[What is required] Repeat precisely the span of lines below that opens with the line containing "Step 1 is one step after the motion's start" and closes with the line containing "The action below", both included.

[Records contained in a dataset]

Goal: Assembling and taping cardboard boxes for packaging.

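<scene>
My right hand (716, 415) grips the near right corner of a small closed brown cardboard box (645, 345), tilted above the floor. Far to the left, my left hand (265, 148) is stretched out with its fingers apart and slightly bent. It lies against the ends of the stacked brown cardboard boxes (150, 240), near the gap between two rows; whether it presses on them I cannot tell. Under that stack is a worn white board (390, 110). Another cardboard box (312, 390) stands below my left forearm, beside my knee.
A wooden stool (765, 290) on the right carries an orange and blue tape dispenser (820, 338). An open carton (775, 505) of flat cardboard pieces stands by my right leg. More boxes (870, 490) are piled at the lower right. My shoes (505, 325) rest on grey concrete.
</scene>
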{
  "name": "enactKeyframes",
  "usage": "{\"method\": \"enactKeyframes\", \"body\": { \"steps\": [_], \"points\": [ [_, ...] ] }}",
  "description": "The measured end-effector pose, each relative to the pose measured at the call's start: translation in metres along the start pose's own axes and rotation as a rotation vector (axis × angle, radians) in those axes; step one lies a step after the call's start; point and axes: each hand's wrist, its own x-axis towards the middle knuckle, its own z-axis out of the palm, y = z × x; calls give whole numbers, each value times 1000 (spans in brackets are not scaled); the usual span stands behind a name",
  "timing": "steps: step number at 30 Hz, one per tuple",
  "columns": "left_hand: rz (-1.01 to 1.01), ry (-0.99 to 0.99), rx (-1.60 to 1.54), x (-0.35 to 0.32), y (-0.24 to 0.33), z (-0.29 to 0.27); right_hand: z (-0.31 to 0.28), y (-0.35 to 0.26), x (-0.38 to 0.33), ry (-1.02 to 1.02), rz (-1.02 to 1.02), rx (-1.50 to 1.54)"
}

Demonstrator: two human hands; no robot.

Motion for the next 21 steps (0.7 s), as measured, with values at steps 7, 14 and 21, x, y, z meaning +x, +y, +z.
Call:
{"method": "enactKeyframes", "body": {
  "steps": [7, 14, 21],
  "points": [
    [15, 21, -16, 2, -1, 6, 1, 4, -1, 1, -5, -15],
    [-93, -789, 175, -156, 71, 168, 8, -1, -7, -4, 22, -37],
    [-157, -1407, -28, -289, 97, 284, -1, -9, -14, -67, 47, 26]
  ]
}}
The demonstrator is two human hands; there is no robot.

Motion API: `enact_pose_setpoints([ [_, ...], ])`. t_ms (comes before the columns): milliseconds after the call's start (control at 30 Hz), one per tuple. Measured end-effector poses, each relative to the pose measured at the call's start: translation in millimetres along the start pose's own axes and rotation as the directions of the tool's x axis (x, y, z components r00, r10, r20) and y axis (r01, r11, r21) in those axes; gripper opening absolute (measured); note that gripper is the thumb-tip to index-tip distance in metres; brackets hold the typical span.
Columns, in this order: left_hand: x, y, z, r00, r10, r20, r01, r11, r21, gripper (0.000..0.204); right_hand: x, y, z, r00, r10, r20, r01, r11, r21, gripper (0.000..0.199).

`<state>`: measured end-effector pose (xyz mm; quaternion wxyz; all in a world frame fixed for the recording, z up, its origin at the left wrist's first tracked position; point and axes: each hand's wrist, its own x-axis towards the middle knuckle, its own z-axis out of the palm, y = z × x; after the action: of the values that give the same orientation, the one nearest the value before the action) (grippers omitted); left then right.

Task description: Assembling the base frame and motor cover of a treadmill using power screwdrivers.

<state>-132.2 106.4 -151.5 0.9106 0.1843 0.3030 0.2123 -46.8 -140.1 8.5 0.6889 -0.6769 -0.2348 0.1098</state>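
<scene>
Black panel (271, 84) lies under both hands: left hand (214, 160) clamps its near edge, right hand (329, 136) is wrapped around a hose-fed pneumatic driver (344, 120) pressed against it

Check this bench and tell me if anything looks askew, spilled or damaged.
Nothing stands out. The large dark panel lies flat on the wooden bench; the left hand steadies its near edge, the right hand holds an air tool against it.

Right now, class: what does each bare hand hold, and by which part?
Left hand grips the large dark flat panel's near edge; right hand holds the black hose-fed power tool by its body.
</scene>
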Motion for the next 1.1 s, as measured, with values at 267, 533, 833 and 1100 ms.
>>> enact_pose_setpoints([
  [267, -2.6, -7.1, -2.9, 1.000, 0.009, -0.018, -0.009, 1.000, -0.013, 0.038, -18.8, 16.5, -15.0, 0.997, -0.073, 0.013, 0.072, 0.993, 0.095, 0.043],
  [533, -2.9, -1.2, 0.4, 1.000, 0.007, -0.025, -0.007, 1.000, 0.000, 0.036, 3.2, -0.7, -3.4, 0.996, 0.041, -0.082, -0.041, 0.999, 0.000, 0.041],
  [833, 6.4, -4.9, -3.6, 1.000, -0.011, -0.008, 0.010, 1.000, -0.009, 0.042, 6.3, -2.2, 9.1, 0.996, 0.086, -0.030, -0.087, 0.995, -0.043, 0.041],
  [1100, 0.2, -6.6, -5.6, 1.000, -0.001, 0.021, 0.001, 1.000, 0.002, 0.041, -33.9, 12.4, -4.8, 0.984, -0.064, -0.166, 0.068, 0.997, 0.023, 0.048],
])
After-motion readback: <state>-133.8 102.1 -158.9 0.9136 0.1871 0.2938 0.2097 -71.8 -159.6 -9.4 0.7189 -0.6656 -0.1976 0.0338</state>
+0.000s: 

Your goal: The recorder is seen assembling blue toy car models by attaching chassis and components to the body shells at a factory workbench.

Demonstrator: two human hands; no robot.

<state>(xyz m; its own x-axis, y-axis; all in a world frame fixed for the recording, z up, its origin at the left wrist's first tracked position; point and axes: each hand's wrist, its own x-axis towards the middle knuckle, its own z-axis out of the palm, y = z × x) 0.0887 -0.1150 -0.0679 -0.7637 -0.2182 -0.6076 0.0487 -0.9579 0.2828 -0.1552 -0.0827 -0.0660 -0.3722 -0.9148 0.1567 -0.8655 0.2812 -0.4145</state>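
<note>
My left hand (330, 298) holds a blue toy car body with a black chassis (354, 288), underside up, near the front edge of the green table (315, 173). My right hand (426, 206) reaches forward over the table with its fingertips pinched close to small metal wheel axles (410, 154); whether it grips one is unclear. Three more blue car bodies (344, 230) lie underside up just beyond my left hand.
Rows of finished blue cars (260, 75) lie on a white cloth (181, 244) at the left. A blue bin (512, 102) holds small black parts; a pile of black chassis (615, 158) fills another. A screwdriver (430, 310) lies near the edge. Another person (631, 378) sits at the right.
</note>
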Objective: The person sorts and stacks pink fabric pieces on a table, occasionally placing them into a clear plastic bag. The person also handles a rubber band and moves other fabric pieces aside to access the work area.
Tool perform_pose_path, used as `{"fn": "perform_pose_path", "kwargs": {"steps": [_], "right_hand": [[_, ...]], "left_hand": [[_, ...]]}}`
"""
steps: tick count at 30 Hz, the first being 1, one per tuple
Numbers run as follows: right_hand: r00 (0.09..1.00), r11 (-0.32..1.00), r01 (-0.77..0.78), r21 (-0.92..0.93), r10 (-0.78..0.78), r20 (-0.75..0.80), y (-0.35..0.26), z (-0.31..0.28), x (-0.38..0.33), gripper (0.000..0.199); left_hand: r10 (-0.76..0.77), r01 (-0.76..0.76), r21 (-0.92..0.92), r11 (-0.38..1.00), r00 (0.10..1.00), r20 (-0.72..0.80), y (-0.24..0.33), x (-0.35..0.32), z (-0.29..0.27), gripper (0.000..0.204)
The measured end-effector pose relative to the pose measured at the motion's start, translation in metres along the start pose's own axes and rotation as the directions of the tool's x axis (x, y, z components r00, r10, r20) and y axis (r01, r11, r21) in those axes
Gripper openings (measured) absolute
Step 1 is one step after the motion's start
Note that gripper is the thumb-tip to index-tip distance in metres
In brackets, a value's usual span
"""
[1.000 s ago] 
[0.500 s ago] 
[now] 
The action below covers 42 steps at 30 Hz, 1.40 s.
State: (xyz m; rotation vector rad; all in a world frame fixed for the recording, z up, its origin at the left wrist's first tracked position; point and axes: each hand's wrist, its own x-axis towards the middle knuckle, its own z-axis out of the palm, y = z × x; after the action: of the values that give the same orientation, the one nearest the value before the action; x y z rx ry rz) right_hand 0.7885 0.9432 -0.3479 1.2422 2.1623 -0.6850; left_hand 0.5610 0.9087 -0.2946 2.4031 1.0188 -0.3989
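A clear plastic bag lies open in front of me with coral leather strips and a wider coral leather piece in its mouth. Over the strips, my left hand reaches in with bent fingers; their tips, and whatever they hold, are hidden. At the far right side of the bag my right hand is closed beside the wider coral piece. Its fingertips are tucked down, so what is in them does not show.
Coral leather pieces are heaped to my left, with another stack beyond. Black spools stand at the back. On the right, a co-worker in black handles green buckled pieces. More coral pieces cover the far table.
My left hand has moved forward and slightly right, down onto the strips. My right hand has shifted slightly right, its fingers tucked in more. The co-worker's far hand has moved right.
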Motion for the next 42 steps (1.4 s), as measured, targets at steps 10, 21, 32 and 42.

[Response below]
Step 1 is one step after the motion's start
Note that gripper is the thumb-tip to index-tip distance in metres
In brackets, a value's usual span
"""
[1.000 s ago] 
[0.500 s ago] 
[now] 
The action below covers 42 steps at 30 Hz, 1.40 s.

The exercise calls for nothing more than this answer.